▶ **Task to complete**
Return every record below exactly; leave out the images.

▶ **Information given**
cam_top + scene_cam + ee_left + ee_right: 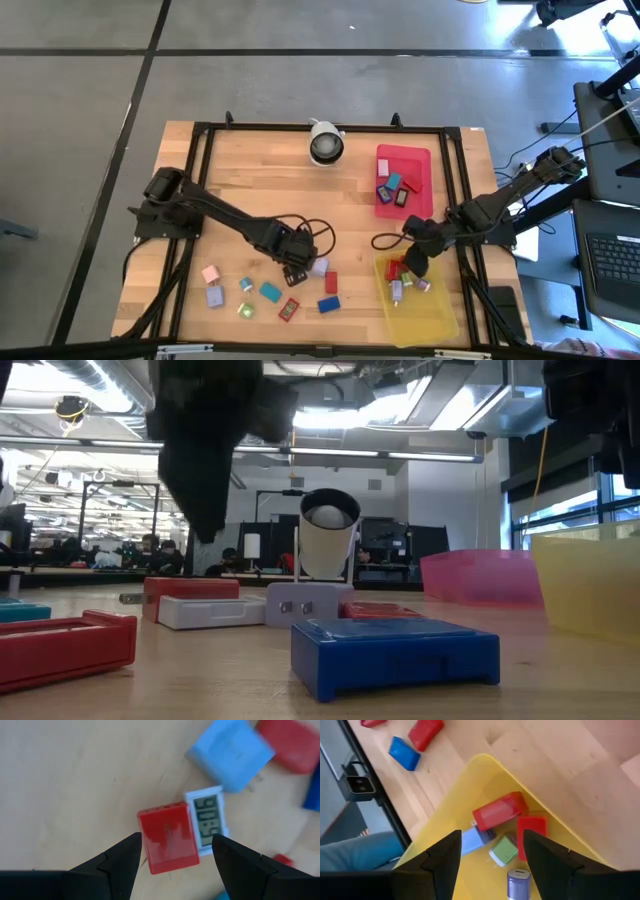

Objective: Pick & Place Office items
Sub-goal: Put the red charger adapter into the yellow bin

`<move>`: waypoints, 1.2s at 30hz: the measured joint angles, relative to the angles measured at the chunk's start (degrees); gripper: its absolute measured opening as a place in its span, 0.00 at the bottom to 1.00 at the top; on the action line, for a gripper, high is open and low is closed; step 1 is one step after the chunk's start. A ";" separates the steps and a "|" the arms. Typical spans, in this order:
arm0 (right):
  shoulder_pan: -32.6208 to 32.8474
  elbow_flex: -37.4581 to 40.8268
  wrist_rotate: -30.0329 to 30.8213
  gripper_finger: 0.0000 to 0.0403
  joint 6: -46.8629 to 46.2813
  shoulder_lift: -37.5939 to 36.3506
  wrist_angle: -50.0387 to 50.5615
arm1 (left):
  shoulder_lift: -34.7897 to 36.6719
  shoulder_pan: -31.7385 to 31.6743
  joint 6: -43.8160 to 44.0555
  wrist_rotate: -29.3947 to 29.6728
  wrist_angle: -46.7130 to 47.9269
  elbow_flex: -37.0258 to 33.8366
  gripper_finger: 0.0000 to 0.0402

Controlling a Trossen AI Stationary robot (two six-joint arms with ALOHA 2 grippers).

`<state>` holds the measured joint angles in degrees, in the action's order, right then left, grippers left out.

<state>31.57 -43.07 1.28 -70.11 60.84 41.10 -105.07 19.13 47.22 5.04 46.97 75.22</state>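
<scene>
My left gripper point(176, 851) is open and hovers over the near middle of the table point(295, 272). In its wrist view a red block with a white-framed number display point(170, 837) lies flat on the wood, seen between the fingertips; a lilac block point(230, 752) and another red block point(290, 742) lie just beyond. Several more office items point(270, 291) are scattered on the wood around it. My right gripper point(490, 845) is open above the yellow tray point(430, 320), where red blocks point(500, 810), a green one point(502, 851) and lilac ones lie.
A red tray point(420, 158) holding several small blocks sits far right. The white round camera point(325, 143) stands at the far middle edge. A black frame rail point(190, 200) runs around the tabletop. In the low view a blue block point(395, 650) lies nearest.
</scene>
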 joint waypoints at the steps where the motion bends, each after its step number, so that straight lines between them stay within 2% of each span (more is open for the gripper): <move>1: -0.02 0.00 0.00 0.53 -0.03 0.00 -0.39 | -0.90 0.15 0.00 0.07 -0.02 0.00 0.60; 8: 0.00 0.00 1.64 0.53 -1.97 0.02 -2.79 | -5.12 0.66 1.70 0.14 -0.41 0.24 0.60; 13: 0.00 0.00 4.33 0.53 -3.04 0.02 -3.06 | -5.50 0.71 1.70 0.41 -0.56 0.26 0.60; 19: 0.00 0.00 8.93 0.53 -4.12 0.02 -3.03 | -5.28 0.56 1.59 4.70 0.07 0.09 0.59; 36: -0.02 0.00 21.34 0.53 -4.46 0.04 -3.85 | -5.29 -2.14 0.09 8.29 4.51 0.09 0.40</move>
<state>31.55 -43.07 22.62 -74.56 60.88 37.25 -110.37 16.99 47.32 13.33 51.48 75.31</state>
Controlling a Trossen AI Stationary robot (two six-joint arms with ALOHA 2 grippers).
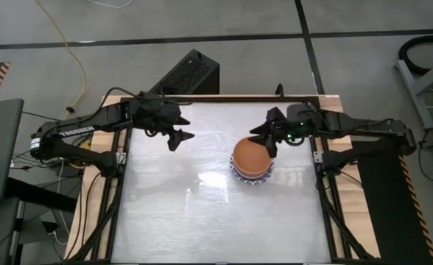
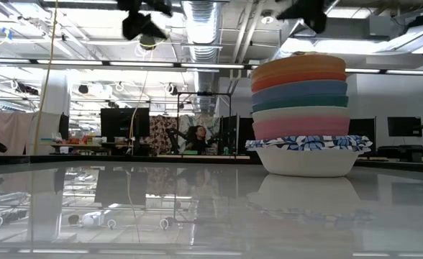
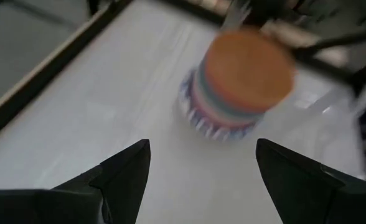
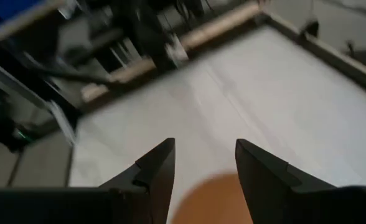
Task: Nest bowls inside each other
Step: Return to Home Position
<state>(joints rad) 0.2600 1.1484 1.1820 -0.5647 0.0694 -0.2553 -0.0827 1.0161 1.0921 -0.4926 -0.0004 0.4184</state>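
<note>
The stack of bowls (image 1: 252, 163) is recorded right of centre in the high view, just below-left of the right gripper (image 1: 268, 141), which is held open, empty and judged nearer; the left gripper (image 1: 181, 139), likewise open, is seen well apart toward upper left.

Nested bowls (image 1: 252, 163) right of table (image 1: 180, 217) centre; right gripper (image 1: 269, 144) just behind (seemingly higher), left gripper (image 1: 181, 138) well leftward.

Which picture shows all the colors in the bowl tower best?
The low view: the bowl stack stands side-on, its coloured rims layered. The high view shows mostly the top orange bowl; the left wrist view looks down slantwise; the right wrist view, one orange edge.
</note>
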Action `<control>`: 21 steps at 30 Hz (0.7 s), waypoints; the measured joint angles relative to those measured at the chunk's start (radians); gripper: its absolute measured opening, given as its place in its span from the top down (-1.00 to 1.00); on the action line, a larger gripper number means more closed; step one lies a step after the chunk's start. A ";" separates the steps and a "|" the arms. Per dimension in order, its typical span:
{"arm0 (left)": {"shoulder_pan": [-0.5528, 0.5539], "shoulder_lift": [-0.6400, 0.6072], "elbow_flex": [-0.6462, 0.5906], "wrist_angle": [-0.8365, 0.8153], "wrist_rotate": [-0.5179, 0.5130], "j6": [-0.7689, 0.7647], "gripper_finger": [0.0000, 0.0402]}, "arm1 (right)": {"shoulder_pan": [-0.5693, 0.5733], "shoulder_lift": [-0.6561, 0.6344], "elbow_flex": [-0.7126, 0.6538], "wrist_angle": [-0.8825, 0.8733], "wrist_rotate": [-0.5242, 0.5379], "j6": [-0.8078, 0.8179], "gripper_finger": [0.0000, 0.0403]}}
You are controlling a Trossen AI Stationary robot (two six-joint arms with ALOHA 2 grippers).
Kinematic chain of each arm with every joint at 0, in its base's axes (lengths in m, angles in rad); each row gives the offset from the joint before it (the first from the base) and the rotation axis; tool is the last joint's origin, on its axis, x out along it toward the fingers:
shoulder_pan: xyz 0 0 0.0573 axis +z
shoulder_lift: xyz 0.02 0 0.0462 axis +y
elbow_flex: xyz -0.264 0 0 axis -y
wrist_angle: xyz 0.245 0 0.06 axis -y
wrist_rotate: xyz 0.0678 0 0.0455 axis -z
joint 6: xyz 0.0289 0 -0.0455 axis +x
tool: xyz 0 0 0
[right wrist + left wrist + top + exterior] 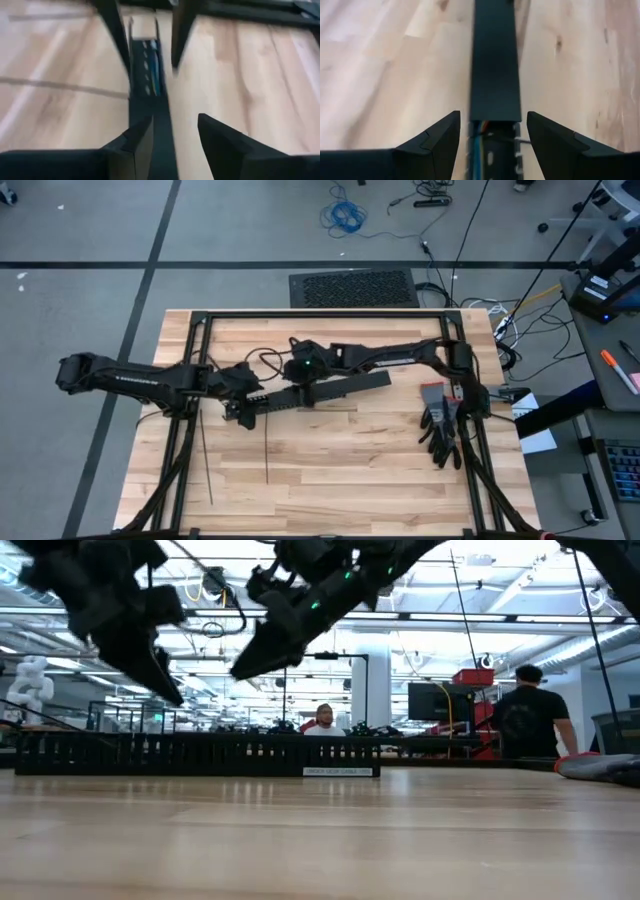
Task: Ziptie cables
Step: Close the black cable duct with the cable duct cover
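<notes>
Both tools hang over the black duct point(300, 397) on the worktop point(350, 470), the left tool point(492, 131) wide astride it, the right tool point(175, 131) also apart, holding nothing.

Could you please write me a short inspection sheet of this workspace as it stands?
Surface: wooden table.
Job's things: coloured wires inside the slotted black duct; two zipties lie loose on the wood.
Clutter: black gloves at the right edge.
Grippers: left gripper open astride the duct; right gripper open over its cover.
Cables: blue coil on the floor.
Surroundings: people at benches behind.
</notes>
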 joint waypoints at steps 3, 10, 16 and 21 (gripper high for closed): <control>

▶ **Result of the exercise**
cam_top + scene_cam + ee_left + ee_right: 

Objective: Pick & Place Office items
Sub-goal: Put the red charger adapter into the yellow bin

`<move>`: waypoints, 1.2s at 30hz: the measured joint angles, relative to the angles measured at the chunk's start (degrees); gripper: its absolute measured opening as a place in its span, 0.00 at the bottom to 1.00 at the top; on the action line, for a gripper, high is open and low is closed; step 1 is one step after the chunk's start. A ";" separates the steps and a "|" the arms. Typical spans, in this order:
arm0 (right):
  shoulder_pan: -32.6208 to 32.8474
  elbow_flex: -37.4581 to 40.8268
  wrist_rotate: -30.0329 to 30.8213
  gripper_finger: 0.0000 to 0.0403
  joint 6: -46.8629 to 46.2813
  shoulder_lift: -37.5939 to 36.3506
  wrist_angle: -50.0387 to 50.5615
arm1 (left):
  shoulder_lift: -34.7897 to 36.6719
  shoulder_pan: -31.7385 to 31.6743
  joint 6: -43.8160 to 44.0555
  wrist_rotate: -29.3947 to 29.6728
  wrist_angle: -46.7130 to 47.9269
  elbow_flex: -37.0258 to 33.8366
  gripper_finger: 0.0000 to 0.0402

Controlling a Trossen AI Stationary robot (two six-joint arms with ALOHA 2 grippers).

`<state>` holds the measured joint angles in degrees, in the action's order, right then left, grippers left out.

<state>31.57 -43.07 1.28 -70.11 60.84 41.10 -105.07 19.13 47.22 5.04 46.97 75.22</state>
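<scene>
My left gripper point(176, 851) is open and hovers over the near middle of the table point(295, 272). In its wrist view a red block with a white-framed number display point(170, 837) lies flat on the wood, seen between the fingertips; a lilac block point(230, 752) and another red block point(290, 742) lie just beyond. Several more office items point(270, 291) are scattered on the wood around it. My right gripper point(490, 845) is open above the yellow tray point(430, 320), where red blocks point(500, 810), a green one point(502, 851) and lilac ones lie.
A red tray point(420, 158) holding several small blocks sits far right. The white round camera point(325, 143) stands at the far middle edge. A black frame rail point(190, 200) runs around the tabletop. In the low view a blue block point(395, 650) lies nearest.
</scene>
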 joint waypoints at the steps where the motion bends, each after its step number, so that straight lines between them stay within 2% of each span (more is open for the gripper): <move>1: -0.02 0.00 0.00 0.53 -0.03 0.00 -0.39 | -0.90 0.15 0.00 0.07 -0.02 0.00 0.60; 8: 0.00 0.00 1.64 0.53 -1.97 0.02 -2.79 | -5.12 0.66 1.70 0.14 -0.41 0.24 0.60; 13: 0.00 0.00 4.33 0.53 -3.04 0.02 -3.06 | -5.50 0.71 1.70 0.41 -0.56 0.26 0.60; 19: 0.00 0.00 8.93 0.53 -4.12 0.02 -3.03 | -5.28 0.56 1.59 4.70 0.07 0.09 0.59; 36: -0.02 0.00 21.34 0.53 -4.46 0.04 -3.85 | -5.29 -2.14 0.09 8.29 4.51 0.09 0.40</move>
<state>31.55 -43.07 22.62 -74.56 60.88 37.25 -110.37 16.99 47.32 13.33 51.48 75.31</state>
Controlling a Trossen AI Stationary robot (two six-joint arms with ALOHA 2 grippers).
Task: Nest bowls inside each other
Step: Return to Home Position
<state>(joints rad) 0.2600 1.1484 1.1820 -0.5647 0.0694 -0.2553 -0.0827 1.0161 1.0921 -0.4926 -0.0004 0.4184</state>
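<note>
The stack of bowls (image 1: 252, 163) is recorded right of centre in the high view, just below-left of the right gripper (image 1: 268, 141), which is held open, empty and judged nearer; the left gripper (image 1: 181, 139), likewise open, is seen well apart toward upper left.

Nested bowls (image 1: 252, 163) right of table (image 1: 180, 217) centre; right gripper (image 1: 269, 144) just behind (seemingly higher), left gripper (image 1: 181, 138) well leftward.

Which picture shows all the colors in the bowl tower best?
The low view: the bowl stack stands side-on, its coloured rims layered. The high view shows mostly the top orange bowl; the left wrist view looks down slantwise; the right wrist view, one orange edge.
</note>
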Action `<control>`: 21 steps at 30 Hz (0.7 s), waypoints; the measured joint angles relative to those measured at the chunk's start (radians); gripper: its absolute measured opening, given as its place in its span from the top down (-1.00 to 1.00); on the action line, a larger gripper number means more closed; step one lies a step after the chunk's start. A ";" separates the steps and a "|" the arms. Per dimension in order, its typical span:
{"arm0 (left)": {"shoulder_pan": [-0.5528, 0.5539], "shoulder_lift": [-0.6400, 0.6072], "elbow_flex": [-0.6462, 0.5906], "wrist_angle": [-0.8365, 0.8153], "wrist_rotate": [-0.5179, 0.5130], "j6": [-0.7689, 0.7647], "gripper_finger": [0.0000, 0.0402]}, "arm1 (right)": {"shoulder_pan": [-0.5693, 0.5733], "shoulder_lift": [-0.6561, 0.6344], "elbow_flex": [-0.7126, 0.6538], "wrist_angle": [-0.8825, 0.8733], "wrist_rotate": [-0.5242, 0.5379], "j6": [-0.8078, 0.8179], "gripper_finger": [0.0000, 0.0403]}}
You are controlling a Trossen AI Stationary robot (two six-joint arms with ALOHA 2 grippers).
Kinematic chain of each arm with every joint at 0, in its base's axes (lengths in m, angles in rad); each row gives the offset from the joint before it (the first from the base) and the rotation axis; tool is the last joint's origin, on its axis, x out along it toward the fingers:
shoulder_pan: xyz 0 0 0.0573 axis +z
shoulder_lift: xyz 0.02 0 0.0462 axis +y
elbow_flex: xyz -0.264 0 0 axis -y
wrist_angle: xyz 0.245 0 0.06 axis -y
wrist_rotate: xyz 0.0678 0 0.0455 axis -z
joint 6: xyz 0.0289 0 -0.0455 axis +x
tool: xyz 0 0 0
[right wrist + left wrist + top + exterior] 
Task: Ziptie cables
Step: Close the black cable duct with the cable duct cover
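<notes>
Both tools hang over the black duct point(300, 397) on the worktop point(350, 470), the left tool point(492, 131) wide astride it, the right tool point(175, 131) also apart, holding nothing.

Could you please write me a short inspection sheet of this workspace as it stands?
Surface: wooden table.
Job's things: coloured wires inside the slotted black duct; two zipties lie loose on the wood.
Clutter: black gloves at the right edge.
Grippers: left gripper open astride the duct; right gripper open over its cover.
Cables: blue coil on the floor.
Surroundings: people at benches behind.
</notes>
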 joint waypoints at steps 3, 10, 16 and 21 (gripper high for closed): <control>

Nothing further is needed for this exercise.